### Problem to work on
Please give all of the data again, character for character, and drop the pictures.

-=-=-=-=-

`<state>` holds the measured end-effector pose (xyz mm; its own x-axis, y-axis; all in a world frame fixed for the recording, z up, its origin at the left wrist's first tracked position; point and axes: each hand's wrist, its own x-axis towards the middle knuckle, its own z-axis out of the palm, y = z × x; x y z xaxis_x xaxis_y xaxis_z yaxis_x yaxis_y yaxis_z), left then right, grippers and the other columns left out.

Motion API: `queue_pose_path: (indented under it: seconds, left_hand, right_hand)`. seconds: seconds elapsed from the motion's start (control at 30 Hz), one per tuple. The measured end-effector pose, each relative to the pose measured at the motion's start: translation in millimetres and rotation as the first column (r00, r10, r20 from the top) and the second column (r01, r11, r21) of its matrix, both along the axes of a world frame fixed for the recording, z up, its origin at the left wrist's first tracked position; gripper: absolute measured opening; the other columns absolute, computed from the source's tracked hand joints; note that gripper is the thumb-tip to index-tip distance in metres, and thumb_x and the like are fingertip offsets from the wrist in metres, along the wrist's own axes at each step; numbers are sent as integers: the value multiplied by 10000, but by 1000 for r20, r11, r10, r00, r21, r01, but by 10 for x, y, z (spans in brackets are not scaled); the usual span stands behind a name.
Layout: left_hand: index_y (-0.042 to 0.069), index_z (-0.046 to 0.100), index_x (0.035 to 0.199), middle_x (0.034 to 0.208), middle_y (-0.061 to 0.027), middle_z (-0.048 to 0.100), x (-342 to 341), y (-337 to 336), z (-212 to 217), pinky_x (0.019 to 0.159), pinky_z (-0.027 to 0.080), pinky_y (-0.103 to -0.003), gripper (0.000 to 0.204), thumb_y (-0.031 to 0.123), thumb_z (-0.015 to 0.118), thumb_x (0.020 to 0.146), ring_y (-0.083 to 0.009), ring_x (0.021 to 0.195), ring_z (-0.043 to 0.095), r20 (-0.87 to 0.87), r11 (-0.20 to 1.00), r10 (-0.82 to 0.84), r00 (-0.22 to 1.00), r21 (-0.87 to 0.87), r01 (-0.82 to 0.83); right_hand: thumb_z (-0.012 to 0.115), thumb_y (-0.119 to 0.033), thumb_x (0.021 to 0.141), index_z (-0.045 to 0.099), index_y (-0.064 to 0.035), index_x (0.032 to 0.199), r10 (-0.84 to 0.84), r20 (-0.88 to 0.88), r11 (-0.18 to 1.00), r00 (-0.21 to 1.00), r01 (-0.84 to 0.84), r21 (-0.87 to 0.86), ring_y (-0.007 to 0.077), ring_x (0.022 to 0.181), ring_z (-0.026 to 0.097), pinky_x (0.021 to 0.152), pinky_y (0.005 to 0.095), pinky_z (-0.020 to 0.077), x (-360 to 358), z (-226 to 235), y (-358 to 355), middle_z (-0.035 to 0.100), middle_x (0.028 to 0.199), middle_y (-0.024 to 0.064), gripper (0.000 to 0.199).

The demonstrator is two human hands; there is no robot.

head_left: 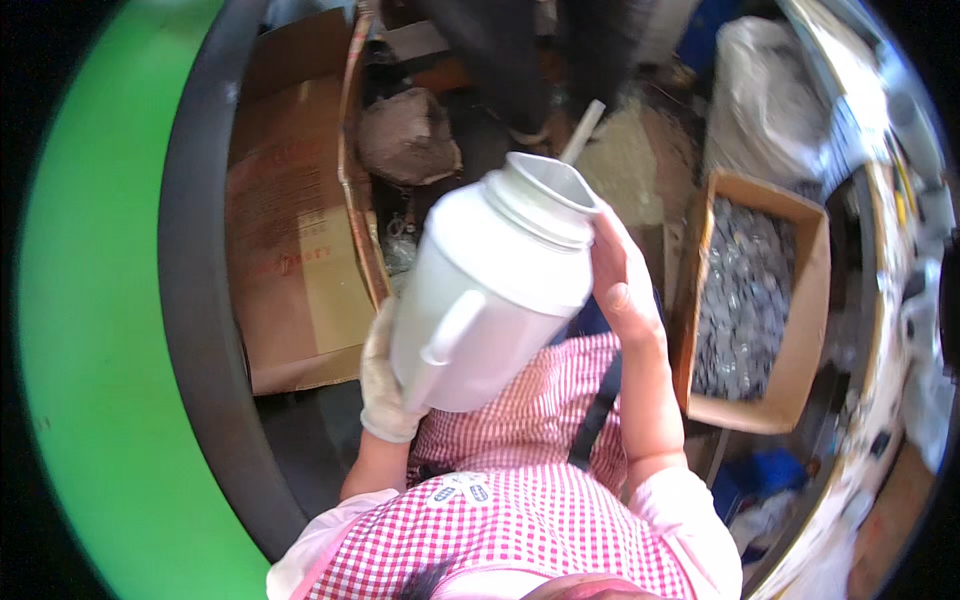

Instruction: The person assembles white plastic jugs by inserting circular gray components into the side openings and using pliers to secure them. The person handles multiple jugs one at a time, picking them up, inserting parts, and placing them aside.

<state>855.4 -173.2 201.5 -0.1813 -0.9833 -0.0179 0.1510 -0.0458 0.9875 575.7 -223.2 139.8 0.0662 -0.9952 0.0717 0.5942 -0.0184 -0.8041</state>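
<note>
The right hand [622,275] lays its fingers against the neck of the white jug [490,310], though I cannot tell whether they grip, while the gloved left hand [383,385] is clamped on its lower side. With the jug tilted above the lap and its handle [452,330] unheld, the likeliest trouble is smooth walls slipping through the glove and anything inside spilling. Beyond lie a box [808,300] of small grey pieces on the right, a larger cardboard box [290,250] on the left, and a green surface [100,300] at the far left.
</note>
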Motion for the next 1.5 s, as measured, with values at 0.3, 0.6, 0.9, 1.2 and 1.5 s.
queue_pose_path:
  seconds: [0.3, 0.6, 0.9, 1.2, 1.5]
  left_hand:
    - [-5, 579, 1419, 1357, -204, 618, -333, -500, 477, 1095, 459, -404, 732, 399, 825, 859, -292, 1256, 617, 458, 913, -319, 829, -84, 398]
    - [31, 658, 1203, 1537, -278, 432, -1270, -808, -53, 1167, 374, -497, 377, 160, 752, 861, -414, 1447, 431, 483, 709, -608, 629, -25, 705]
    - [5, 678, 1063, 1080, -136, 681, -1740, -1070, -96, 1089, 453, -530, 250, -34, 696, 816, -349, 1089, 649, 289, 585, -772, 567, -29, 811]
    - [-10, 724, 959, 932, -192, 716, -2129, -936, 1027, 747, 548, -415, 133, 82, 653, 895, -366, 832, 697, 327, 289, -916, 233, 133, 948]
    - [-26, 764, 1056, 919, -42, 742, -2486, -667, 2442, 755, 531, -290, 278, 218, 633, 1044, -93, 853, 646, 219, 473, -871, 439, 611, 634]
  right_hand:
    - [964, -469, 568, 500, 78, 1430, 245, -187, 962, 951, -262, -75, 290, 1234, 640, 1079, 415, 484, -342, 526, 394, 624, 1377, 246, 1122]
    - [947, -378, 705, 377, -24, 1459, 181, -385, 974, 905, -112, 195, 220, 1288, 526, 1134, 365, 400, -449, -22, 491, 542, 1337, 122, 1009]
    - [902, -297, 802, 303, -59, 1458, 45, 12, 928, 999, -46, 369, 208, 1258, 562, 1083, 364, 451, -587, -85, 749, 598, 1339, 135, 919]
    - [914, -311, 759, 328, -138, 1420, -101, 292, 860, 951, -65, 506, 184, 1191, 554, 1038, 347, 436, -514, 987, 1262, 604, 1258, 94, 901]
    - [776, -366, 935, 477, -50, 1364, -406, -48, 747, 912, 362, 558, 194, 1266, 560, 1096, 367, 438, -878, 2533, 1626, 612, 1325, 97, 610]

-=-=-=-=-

### Exercise answer
`<state>` holds the measured end-effector pose (xyz mm; its own x-axis, y-axis; all in a world frame fixed for the recording, z up, its origin at the left wrist's first tracked position; point and axes: each hand's wrist, its own x-axis towards the middle knuckle, its own z-axis out of the palm, y = z × x; x y z xaxis_x xaxis_y xaxis_z yaxis_x yaxis_y yaxis_z), left then right, grippers and the other columns left out.

Motion API: `queue_pose_path: (indented under it: seconds, left_hand, right_hand)`. seconds: seconds elapsed from the motion's start (control at 30 Hz), one per tuple. The measured end-effector pose, each relative to the pose measured at the motion's start: translation in millimetres and rotation as the first column (r00, r10, r20 from the top) and the second column (r01, r11, r21) of its matrix, both along the axes of a world frame fixed for the recording, z up, its origin at the left wrist's first tracked position; gripper: absolute measured opening; the other columns absolute, computed from the source's tracked hand joints; note that gripper is the thumb-tip to index-tip distance in metres, and thumb_x and the like are fingertip offsets from the wrist in metres, along the wrist's own axes at each step; numbers are sent as integers: the value multiplied by 10000, but by 1000 for r20, r11, r10, r00, r21, r01, but by 10 for x, y, z (spans in brackets are not scaled); the usual span stands behind a name.
Layout: left_hand: index_y (-0.042 to 0.069), index_z (-0.046 to 0.100), index_x (0.035 to 0.199), middle_x (0.034 to 0.208), middle_y (-0.061 to 0.027), middle_z (-0.048 to 0.100), x (-342 to 341), y (-337 to 336), z (-212 to 217), pinky_x (0.019 to 0.159), pinky_z (-0.027 to 0.080), pinky_y (-0.103 to -0.003), gripper (0.000 to 0.204), thumb_y (-0.031 to 0.123), thumb_z (-0.015 to 0.118), thumb_x (0.020 to 0.146), ring_y (-0.083 to 0.009), ring_x (0.021 to 0.195), ring_z (-0.043 to 0.095), r20 (-0.87 to 0.87), r11 (-0.20 to 1.00), r10 (-0.82 to 0.84), r00 (-0.22 to 1.00), r21 (-0.87 to 0.87), r01 (-0.82 to 0.83); right_hand: thumb_z (-0.012 to 0.115), thumb_y (-0.119 to 0.033), thumb_x (0.021 to 0.141), index_z (-0.045 to 0.099), index_y (-0.064 to 0.035), index_x (0.032 to 0.199), r10 (-0.84 to 0.84), r20 (-0.88 to 0.88), r11 (-0.18 to 1.00), r00 (-0.21 to 1.00), r01 (-0.84 to 0.84), r21 (-0.87 to 0.86), ring_y (-0.007 to 0.077), ring_x (0.022 to 0.181), ring_z (-0.026 to 0.097), pinky_x (0.021 to 0.152), pinky_y (0.005 to 0.095), pinky_z (-0.020 to 0.077), x (-360 to 358), z (-226 to 235), y (-358 to 355), middle_z (-0.035 to 0.100), middle_x (0.028 to 0.199), middle_y (-0.024 to 0.064), gripper (0.000 to 0.199).

The demonstrator is two human hands; there is no robot.

head_left: 

Instruction: The person assembles white plastic jugs by inserting circular gray components into the side openings and using pliers to secure them. The person handles multiple jugs one at a time, picking them up, inserting parts, and placing them aside.

<state>855.4 -173.2 201.5 -0.1813 -0.9833 -0.0179 0.1510 -0.0458 0.9875 575.7 -223.2 139.8 0.0662 -0.9952 0.0717 0.5942 -0.0184 -0.8041</state>
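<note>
The right hand [622,275] lays its fingers against the neck of the white jug [490,310], though I cannot tell whether they grip, while the gloved left hand [383,385] is clamped on its lower side. With the jug tilted above the lap and its handle [452,330] unheld, the likeliest trouble is smooth walls slipping through the glove and anything inside spilling. Beyond lie a box [808,300] of small grey pieces on the right, a larger cardboard box [290,250] on the left, and a green surface [100,300] at the far left.
</note>
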Motion for the next 1.5 s, as measured, with values at 0.3, 0.6, 0.9, 1.2 and 1.5 s.
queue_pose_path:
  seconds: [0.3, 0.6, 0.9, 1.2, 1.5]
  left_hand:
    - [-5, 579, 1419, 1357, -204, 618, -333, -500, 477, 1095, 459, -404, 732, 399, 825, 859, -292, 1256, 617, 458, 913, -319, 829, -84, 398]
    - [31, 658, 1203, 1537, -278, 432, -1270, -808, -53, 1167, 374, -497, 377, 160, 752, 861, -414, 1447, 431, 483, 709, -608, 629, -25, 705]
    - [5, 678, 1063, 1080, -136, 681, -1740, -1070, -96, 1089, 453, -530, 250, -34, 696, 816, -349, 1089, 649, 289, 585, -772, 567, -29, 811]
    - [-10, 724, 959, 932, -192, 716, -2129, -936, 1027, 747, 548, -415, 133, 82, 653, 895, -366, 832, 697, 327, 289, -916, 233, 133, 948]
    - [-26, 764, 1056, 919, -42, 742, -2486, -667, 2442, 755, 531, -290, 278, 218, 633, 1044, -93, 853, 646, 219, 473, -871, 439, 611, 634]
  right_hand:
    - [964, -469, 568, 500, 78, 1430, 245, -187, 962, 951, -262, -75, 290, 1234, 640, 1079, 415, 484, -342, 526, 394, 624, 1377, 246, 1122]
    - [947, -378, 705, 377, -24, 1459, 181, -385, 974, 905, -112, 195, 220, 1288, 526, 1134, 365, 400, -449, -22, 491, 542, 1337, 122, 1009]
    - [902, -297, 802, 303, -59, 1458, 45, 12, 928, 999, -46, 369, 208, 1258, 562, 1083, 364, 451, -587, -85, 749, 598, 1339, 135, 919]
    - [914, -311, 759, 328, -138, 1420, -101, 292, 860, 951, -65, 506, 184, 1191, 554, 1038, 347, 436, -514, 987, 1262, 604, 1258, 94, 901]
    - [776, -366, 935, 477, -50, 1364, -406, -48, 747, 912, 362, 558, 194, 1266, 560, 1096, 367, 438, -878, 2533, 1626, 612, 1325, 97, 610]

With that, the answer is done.